[Data shown — start]

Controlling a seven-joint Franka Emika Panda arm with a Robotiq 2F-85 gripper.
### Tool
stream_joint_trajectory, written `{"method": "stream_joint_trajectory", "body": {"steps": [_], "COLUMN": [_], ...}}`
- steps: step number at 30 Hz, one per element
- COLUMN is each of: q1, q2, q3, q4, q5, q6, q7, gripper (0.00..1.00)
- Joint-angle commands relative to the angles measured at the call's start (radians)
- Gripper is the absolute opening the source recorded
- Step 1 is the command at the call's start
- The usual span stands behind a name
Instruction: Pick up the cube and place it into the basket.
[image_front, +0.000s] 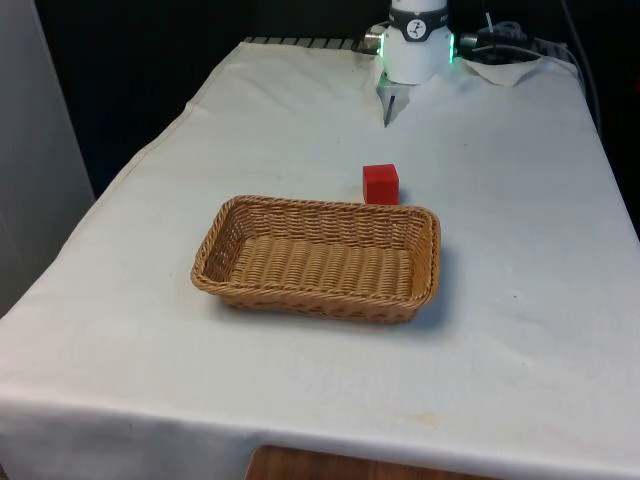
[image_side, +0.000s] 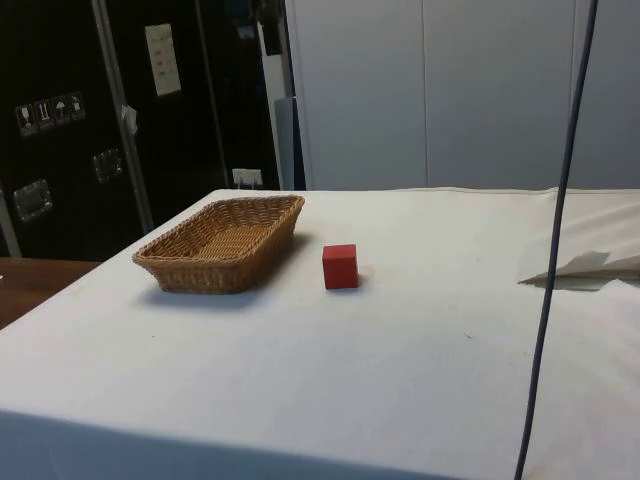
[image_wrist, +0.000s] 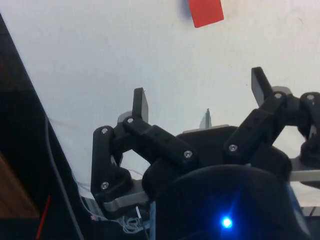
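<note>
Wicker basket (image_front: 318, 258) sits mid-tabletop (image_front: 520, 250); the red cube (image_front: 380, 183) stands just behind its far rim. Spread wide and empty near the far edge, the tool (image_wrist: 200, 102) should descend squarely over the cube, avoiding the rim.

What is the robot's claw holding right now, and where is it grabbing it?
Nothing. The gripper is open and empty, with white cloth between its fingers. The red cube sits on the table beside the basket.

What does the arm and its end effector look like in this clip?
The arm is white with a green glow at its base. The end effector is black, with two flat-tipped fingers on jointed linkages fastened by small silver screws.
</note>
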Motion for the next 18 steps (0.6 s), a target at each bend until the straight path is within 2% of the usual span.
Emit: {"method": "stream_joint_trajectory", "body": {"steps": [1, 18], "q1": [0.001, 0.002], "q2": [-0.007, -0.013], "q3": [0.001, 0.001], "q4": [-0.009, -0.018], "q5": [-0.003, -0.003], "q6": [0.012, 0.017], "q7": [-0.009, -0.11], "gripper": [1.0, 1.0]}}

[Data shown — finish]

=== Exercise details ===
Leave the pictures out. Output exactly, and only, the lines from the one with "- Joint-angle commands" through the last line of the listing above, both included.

=== Reply ===
- Joint-angle commands relative to the angles measured at the call's start (radians)
- Gripper is the absolute opening the source recorded
- Step 1 is the command at the call's start
- The usual span stands behind a name
Instruction: Pick up the cube and place it into the basket.
[image_front, +0.000s] 
[image_side, +0.000s] 
[image_wrist, +0.000s] 
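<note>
Wicker basket (image_front: 318, 258) sits mid-tabletop (image_front: 520, 250); the red cube (image_front: 380, 183) stands just behind its far rim. Spread wide and empty near the far edge, the tool (image_wrist: 200, 102) should descend squarely over the cube, avoiding the rim.

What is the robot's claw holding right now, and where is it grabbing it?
Nothing. The gripper is open and empty, with white cloth between its fingers. The red cube sits on the table beside the basket.

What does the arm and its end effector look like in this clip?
The arm is white with a green glow at its base. The end effector is black, with two flat-tipped fingers on jointed linkages fastened by small silver screws.
</note>
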Motion for the next 18 steps (0.6 s), a target at each bend until the straight path is within 2% of the usual span.
Emit: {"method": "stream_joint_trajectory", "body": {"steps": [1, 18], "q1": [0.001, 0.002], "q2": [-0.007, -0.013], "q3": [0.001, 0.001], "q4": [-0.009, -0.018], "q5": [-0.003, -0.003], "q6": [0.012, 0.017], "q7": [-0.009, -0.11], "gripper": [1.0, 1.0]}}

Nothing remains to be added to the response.